Below is a listing. Write out exactly its lines between the one holding "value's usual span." and the one holding "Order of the", inclusive.
┄┄┄┄┄┄┄┄┄┄┄┄┄┄┄┄┄┄┄┄
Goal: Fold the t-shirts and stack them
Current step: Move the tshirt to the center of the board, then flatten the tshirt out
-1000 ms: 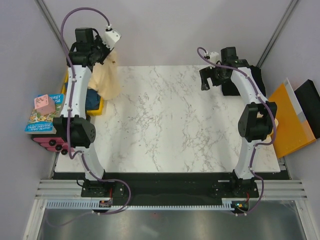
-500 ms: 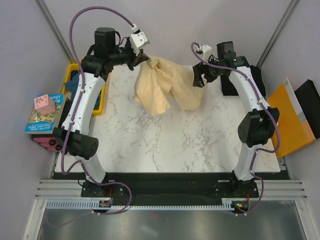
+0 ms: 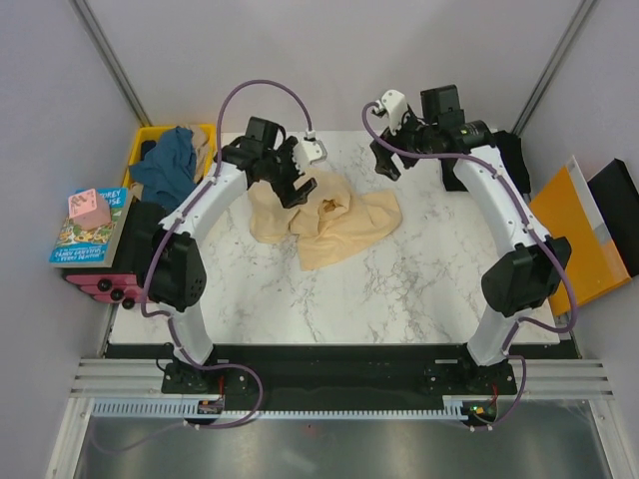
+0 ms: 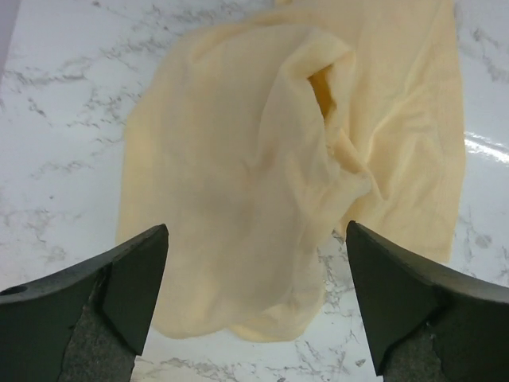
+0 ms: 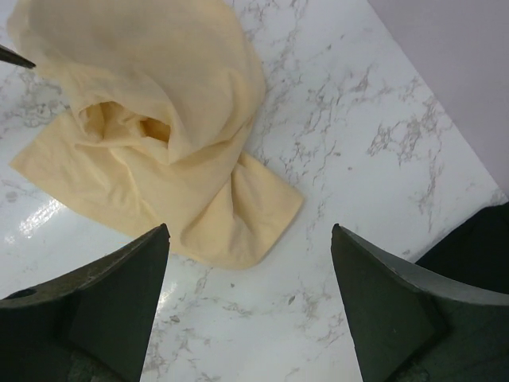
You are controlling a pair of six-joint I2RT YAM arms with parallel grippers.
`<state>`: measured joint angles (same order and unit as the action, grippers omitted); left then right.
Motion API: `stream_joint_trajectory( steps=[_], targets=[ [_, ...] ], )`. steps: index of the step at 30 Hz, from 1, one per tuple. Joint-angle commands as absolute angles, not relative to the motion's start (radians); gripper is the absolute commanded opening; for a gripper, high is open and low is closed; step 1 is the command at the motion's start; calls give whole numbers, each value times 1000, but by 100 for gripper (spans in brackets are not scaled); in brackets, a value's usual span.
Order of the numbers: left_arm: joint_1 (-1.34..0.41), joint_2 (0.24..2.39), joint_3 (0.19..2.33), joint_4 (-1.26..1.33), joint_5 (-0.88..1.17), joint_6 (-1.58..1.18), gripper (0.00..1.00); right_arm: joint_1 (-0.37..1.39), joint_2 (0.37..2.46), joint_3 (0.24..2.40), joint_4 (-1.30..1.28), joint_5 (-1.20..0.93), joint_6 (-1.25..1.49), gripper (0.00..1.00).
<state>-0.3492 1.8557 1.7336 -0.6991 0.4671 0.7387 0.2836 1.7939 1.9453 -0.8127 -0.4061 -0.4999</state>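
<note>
The cream-yellow t-shirt (image 4: 238, 159) lies crumpled beneath the spread left pincer (image 4: 256, 236).

Pale cloth on veined marble

The cream-yellow t-shirt (image 3: 329, 225) is plain and unprinted; the table (image 3: 419, 274) is white marble with thin grey veins. A teal-blue t-shirt (image 3: 168, 165) lies in a yellow crate (image 3: 141, 150); a black t-shirt (image 5: 477, 239) and an orange folder (image 3: 571, 238) show at the right. The left arm (image 3: 215, 190) and right arm (image 3: 504, 200) are white with black joints, their cables (image 3: 260, 88) purple.
</note>
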Motion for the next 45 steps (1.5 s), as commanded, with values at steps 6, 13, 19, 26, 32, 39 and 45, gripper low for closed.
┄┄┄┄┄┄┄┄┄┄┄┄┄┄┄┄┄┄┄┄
→ **SOLUTION TO THE EXERCISE**
Motion API: `stream_joint_trajectory( steps=[_], targets=[ [_, ...] ], )`. steps: index of the step at 30 Hz, from 1, one per tuple. Joint-angle commands as absolute angles, not relative to the motion's start (radians); gripper is the absolute commanded opening; for a gripper, high is open and low is closed; step 1 is the command at the motion's start; calls give whole numbers, each value times 1000, but by 100 for gripper (spans in brackets are not scaled); in brackets, a value's usual span.
Order of the numbers: left_arm: joint_1 (-1.34..0.41), joint_2 (0.24..2.39), joint_3 (0.19..2.33), joint_4 (-1.26..1.33), joint_5 (-0.88..1.17), joint_6 (-1.58..1.18), gripper (0.00..1.00); right_arm: joint_1 (-0.37..1.39), joint_2 (0.37..2.46), joint_3 (0.24..2.40), joint_4 (-1.30..1.28), joint_5 (-1.20..0.93), joint_6 (-1.25..1.49), gripper (0.00..1.00).

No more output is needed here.